Keep only the lines of the material below that contain the word "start". Copy those lines.

═════ Exercise data

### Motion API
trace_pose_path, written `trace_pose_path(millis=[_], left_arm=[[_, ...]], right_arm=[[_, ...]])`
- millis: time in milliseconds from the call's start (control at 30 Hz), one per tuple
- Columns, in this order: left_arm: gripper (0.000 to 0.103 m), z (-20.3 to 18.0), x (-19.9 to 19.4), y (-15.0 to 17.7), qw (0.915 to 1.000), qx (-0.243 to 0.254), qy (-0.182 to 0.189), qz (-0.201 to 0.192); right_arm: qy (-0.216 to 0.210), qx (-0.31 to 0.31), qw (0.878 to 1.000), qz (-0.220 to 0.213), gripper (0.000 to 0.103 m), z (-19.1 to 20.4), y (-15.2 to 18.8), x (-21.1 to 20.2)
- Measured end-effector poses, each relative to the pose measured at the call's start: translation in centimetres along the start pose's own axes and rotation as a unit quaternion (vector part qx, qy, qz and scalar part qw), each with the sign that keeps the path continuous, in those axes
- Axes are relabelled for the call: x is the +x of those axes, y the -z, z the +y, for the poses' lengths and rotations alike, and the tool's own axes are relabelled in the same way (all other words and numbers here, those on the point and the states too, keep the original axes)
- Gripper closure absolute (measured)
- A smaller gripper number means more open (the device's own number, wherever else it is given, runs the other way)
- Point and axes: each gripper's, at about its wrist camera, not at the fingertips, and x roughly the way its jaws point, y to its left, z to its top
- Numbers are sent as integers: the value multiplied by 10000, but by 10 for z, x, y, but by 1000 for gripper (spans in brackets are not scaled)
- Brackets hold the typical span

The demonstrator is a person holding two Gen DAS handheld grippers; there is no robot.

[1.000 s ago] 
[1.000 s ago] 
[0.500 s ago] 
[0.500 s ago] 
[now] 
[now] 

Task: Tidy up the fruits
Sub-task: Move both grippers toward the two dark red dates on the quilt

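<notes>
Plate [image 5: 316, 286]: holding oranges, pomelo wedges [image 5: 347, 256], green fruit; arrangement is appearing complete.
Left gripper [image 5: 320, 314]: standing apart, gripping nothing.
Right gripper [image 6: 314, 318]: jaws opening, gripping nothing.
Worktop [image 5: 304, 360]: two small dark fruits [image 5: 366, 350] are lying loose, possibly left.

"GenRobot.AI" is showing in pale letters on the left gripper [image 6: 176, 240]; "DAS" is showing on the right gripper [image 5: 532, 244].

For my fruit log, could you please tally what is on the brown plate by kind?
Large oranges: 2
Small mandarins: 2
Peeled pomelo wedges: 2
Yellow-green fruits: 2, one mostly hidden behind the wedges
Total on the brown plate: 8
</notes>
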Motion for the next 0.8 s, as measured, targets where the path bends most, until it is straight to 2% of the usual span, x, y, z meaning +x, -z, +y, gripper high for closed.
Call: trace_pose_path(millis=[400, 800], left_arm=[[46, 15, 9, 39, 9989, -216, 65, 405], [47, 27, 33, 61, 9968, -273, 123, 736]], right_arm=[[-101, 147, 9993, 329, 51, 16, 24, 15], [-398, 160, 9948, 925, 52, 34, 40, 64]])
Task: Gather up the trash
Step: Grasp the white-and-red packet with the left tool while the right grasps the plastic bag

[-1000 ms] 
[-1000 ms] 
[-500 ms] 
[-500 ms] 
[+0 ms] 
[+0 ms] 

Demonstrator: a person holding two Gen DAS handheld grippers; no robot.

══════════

### Written answer
- millis: time in milliseconds from the call's start (control at 30 Hz), one per tuple
- Measured end-effector poses, each relative to the pose measured at the call's start: translation in centimetres along the start pose's own axes and rotation as a unit quaternion (vector part qx, qy, qz and scalar part qw), each with the sign that keeps the path continuous, in those axes

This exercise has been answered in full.